Pour éviter de tomber dans ce piège, Halifax avait proposé aux
Français, si le gouvernement allemand ne donnait pas, sous quelques heures, de
réponse favorable aux communications franco-britanniques du 1er septembre,
que soit proclamé l’état de guerre entre les nations occidentales et l’Allemagne.
A la suite d’une réunion du cabinet britannique dans l’après-midi du 2 septembre,
où fut prise la décision définitive, Halifax suggéra spécifiquement que les
deux alliés présentent à minuit à l’Allemagne un ultimatum devant expirer le 3 septembre,
à cinq heures du matin (24). Bonnet, lui, ne voulut pas entendre parler d’un
ultimatum aussi précipité.
En fait, intérieurement divisé comme il l’était, le cabinet
français avait passé une très mauvaise semaine avant de se décider à remplir
avant tout les obligations de la France envers la Pologne et envers la
Grande-Bretagne. Au cours de la sombre journée du 23 août, atterré par la
nouvelle que Ribbentrop était arrivé à Moscou pour conclure un pacte de
non-agression germano-soviétique, Bonnet avait réussi à persuader Daladier de
convoquer le conseil supérieur de la Défense Nationale afin d’examiner ce que
devait faire la France [8] .
En dehors du président Daladier et de Bonnet, les ministres des trois armes, le
général Gamelin, les chefs d’état-major de la marine et de l’aviation
participèrent à cette réunion.
Le procès-verbal établit que Daladier posa trois questions :
1. La France peut-elle sans réagir assister à la
disparition, de la carte d’Europe, de la Pologne et de la Roumanie ou de l’une
de ces deux Puissances ?
2. Quels moyens a-t-elle de s’y opposer ?

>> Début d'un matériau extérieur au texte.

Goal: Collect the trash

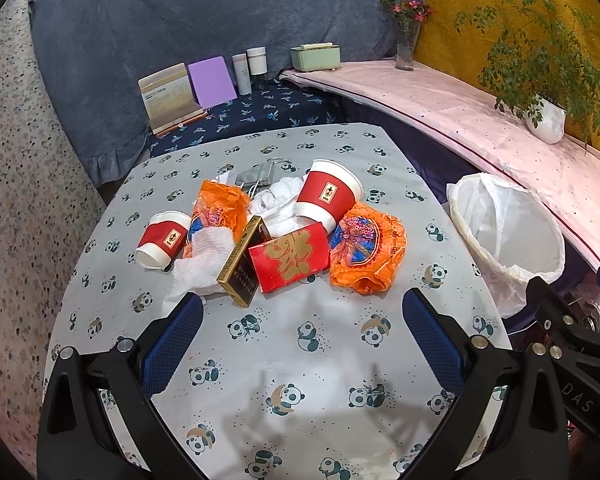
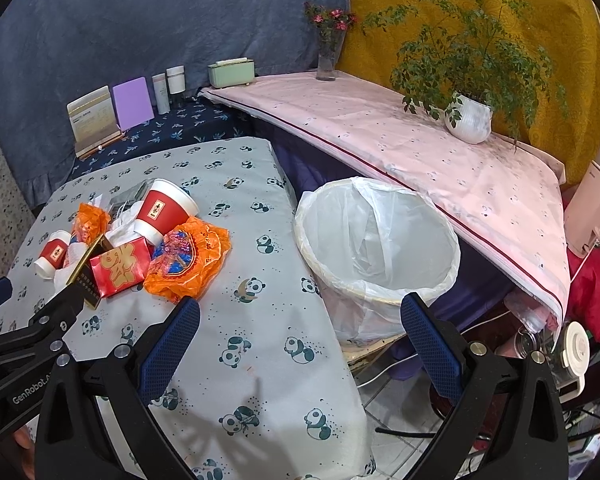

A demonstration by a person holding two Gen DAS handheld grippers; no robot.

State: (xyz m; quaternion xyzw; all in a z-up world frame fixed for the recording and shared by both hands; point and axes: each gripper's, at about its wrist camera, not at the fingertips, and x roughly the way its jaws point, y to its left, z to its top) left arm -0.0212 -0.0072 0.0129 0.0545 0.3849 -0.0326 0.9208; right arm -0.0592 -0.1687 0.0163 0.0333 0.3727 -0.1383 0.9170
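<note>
We hold our left gripper (image 1: 302, 312) above the near half of the table (image 1: 308, 360), its blue fingers (image 1: 172, 344) spread wide with nothing between them. Our right gripper (image 2: 300, 316) hangs over the table's right edge, fingers likewise spread and empty, with the bin (image 2: 380, 240) just ahead of it.

The trash lies in one heap on the far middle of the table. A red packet (image 1: 288, 258) with gold lettering sits at the front, and a dark box (image 1: 240, 268) with gold edges leans against its left side. Left of that we see a white tissue (image 1: 200, 260) and a small red cup (image 1: 164, 240) lying on its side. A larger red cup (image 1: 330, 194) lies tilted behind the packet, resting on crumpled white paper (image 1: 278, 200). One orange wrapper (image 1: 366, 250) touches the packet's right side, and another (image 1: 220, 210) lies behind the tissue. Something grey (image 1: 258, 174) lies at the back of the heap; we cannot tell what it is.

The bin stands off the table's right side, lined with a clear bag and holding nothing we can see.
</note>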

3. Quelles sont les mesures à prendre dans l’immédiat ?
Bonnet lui-même, après avoir exposé la gravité de l’évolution
des événements, posa une question qui ne devait plus cesser de le tourmenter
jusqu’à la fin :
Compte tenu de cette situation, devons-nous rester fidèles
à nos engagements et entrer en guerre immédiatement ou reconsidérer notre
attitude et profiter du répit ainsi obtenu ?… La réponse à la question
posée est d’ordre essentiellement militaire.
Ainsi mis sur la sellette, Gamelin et Darlan répondirent que :
… l’armée et la marine étaient prêtes. Au début d’un
conflit, leur action contre l’Allemagne ne pourrait être que limitée, mais la
mobilisation française devait par elle-même apporter un certain soulagement à
la Pologne en immobilisant sur nos frontières un certain nombre de grandes
unités allemandes.
… Interrogé sur la durée de la résistance qu’étaient
susceptibles de fournir la Pologne et la Roumanie, le général Gamelin répondit
qu’il croyait à une résistance polonaise honorable, qui empêcherait la masse
des forces allemandes de se retourner contre la France avant le printemps prochain,
moment où l’Angleterre serait à ses côtés [9] .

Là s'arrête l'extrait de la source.